[DATASET CONTENT — start]

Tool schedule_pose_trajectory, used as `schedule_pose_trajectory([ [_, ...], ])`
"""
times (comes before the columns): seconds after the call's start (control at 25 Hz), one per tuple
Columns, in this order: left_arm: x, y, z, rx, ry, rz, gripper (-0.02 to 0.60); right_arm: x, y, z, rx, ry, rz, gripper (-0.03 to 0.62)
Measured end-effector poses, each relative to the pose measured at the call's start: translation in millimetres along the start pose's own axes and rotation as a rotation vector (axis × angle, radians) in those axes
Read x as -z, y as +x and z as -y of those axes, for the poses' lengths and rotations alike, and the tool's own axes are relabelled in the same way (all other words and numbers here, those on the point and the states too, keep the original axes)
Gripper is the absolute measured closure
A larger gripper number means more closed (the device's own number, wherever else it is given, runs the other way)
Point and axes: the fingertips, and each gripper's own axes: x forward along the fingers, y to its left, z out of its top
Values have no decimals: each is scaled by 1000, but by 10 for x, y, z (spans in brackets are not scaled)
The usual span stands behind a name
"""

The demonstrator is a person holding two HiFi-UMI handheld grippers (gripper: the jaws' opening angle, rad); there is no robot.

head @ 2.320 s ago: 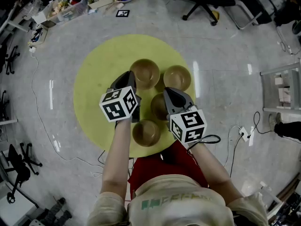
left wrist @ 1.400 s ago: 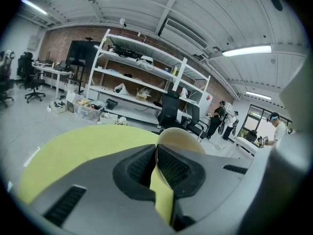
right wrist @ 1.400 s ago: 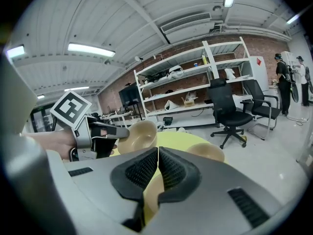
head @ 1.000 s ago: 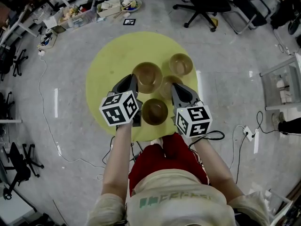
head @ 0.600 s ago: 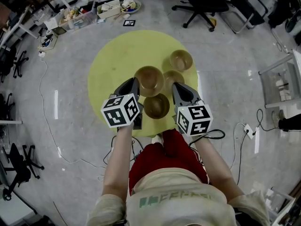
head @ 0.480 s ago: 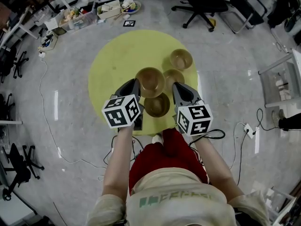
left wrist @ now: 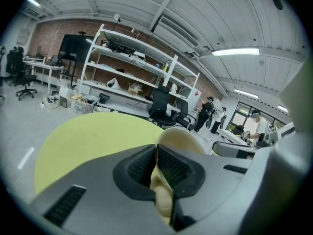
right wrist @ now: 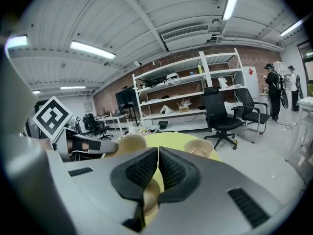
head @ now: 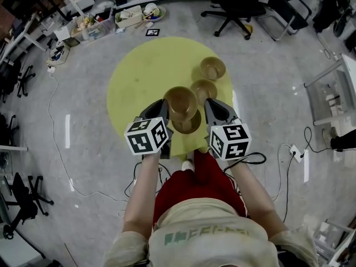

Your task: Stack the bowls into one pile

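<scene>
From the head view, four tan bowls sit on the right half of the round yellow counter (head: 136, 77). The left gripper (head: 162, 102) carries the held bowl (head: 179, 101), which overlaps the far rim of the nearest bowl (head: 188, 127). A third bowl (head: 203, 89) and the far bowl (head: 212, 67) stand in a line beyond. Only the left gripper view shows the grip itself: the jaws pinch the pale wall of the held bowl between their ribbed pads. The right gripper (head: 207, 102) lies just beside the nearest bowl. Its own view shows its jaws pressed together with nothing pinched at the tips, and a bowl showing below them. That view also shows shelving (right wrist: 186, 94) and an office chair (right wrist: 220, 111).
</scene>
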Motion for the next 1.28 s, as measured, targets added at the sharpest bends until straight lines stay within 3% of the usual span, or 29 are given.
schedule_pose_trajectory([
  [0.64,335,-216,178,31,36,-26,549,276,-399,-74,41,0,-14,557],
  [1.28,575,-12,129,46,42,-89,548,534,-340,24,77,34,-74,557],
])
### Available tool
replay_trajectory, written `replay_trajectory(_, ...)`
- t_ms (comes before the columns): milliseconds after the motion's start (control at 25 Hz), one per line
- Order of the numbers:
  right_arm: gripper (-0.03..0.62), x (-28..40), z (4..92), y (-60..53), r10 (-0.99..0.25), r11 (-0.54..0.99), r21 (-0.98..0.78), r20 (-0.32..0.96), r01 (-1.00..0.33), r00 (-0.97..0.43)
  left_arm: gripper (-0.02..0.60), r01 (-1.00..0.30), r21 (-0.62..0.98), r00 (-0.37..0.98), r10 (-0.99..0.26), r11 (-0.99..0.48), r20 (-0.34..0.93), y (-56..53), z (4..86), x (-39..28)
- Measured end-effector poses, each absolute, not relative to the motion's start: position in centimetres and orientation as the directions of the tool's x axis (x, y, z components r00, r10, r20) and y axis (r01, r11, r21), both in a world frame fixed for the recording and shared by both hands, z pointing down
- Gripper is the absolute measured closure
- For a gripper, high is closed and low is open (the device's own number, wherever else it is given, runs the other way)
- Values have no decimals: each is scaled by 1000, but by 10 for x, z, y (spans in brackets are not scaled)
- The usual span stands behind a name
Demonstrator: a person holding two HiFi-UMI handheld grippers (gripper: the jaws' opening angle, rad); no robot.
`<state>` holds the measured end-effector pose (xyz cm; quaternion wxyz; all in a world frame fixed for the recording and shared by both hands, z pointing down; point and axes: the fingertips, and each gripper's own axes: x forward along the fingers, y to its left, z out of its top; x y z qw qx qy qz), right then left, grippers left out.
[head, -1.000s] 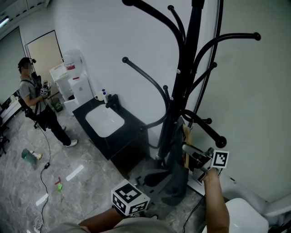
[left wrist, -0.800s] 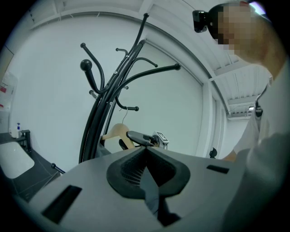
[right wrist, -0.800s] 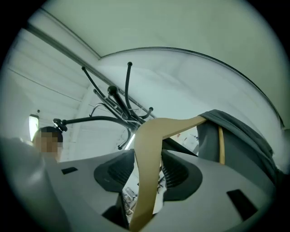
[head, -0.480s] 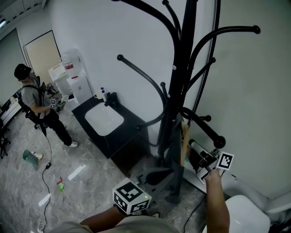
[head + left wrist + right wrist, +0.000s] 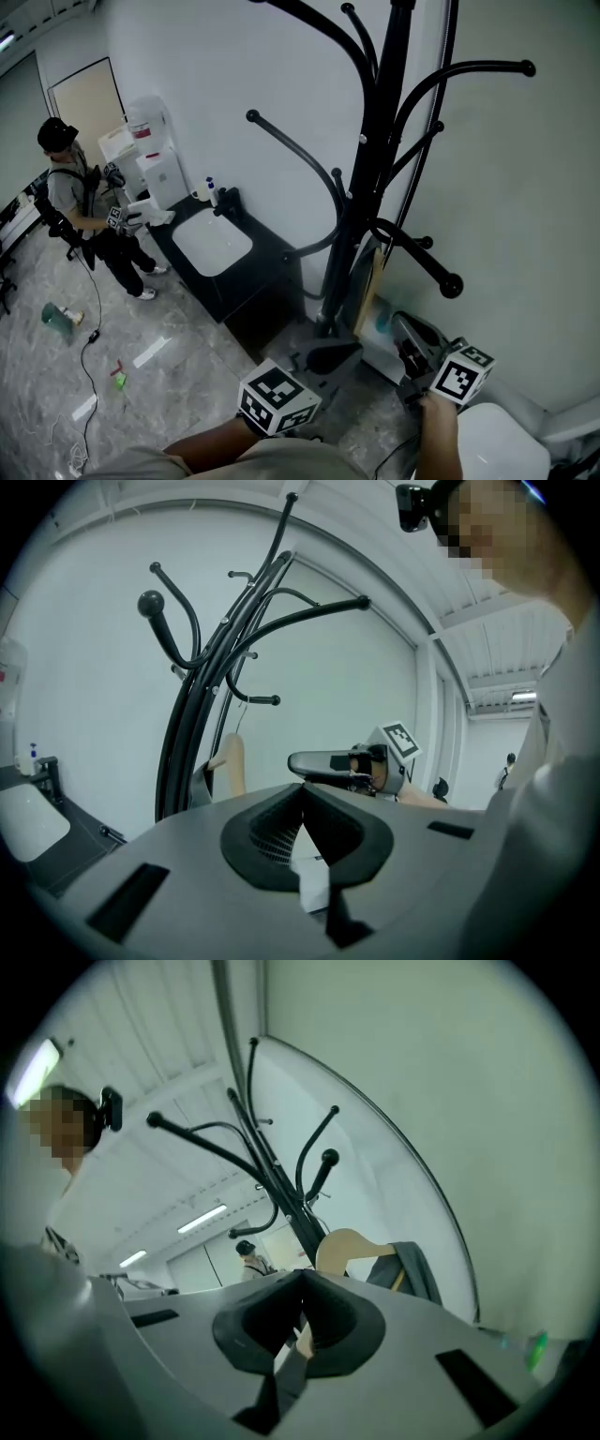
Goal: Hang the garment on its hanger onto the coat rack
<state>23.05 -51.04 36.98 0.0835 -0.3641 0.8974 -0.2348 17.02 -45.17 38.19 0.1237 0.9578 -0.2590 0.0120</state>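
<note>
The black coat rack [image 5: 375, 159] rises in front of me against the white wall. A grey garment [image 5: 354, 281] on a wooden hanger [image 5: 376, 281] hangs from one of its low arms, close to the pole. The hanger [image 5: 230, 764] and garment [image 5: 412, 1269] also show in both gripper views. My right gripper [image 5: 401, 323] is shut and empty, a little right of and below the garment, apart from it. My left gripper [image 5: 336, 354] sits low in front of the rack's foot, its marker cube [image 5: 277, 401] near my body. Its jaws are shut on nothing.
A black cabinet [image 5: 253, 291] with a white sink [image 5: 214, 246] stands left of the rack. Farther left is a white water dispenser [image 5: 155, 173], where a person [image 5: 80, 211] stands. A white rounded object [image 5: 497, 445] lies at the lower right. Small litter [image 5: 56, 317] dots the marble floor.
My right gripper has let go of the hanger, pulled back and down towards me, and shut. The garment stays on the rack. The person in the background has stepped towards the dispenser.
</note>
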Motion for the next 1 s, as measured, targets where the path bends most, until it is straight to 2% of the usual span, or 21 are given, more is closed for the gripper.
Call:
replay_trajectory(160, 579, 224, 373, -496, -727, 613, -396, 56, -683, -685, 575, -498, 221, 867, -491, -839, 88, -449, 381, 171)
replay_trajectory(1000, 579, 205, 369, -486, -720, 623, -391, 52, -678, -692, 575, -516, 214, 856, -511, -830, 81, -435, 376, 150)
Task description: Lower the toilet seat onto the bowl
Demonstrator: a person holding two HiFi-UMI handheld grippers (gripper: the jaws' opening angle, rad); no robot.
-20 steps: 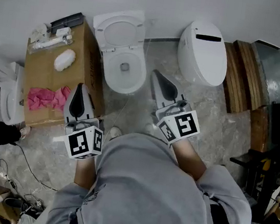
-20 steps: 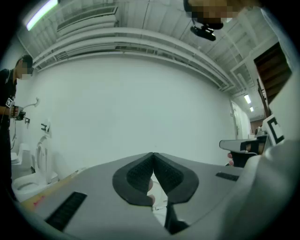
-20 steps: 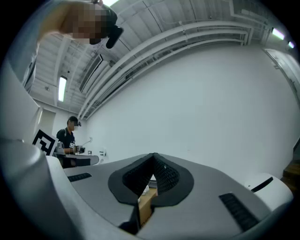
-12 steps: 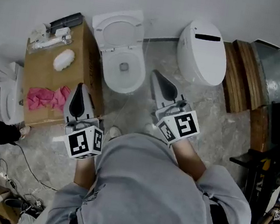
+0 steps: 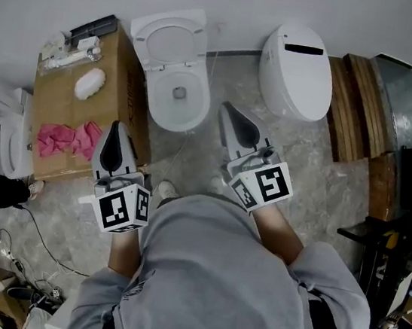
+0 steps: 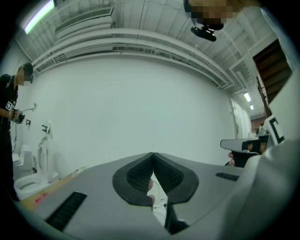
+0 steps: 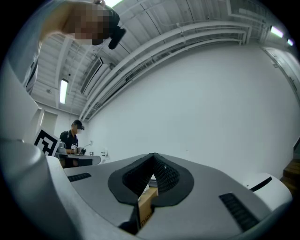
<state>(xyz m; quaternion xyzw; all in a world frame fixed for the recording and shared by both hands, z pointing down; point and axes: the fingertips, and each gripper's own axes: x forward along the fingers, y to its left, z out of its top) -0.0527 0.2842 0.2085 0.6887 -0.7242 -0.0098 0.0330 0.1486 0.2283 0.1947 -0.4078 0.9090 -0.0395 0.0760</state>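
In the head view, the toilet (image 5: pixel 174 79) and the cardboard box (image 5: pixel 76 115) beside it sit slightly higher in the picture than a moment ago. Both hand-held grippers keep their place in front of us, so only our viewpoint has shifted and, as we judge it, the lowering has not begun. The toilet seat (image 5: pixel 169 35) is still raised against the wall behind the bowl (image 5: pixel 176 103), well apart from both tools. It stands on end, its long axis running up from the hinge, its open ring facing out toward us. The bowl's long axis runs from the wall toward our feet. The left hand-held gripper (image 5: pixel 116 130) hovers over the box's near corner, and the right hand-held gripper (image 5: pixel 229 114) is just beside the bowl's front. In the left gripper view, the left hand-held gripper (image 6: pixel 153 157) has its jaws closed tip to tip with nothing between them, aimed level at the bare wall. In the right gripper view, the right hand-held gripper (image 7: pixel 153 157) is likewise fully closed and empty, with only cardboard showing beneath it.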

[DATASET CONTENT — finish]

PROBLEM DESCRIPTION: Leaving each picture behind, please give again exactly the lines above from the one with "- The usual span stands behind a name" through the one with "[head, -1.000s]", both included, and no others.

ANSWER TO THIS TASK:
- The usual span stands behind a name
Demonstrator: a person holding two HiFi-UMI handheld grippers (gripper: the jaws' opening angle, rad); no robot.
`<state>` holds the measured end-effector pose (xyz cm; quaternion wxyz; all in a world frame fixed for the recording and shared by both hands, z pointing down; point and axes: the fingertips, and each gripper's own axes: x forward along the fingers, y to its left, z out of its top; x y z qw qx qy qz), right then left, grippers left out.
[head, -1.000s] 

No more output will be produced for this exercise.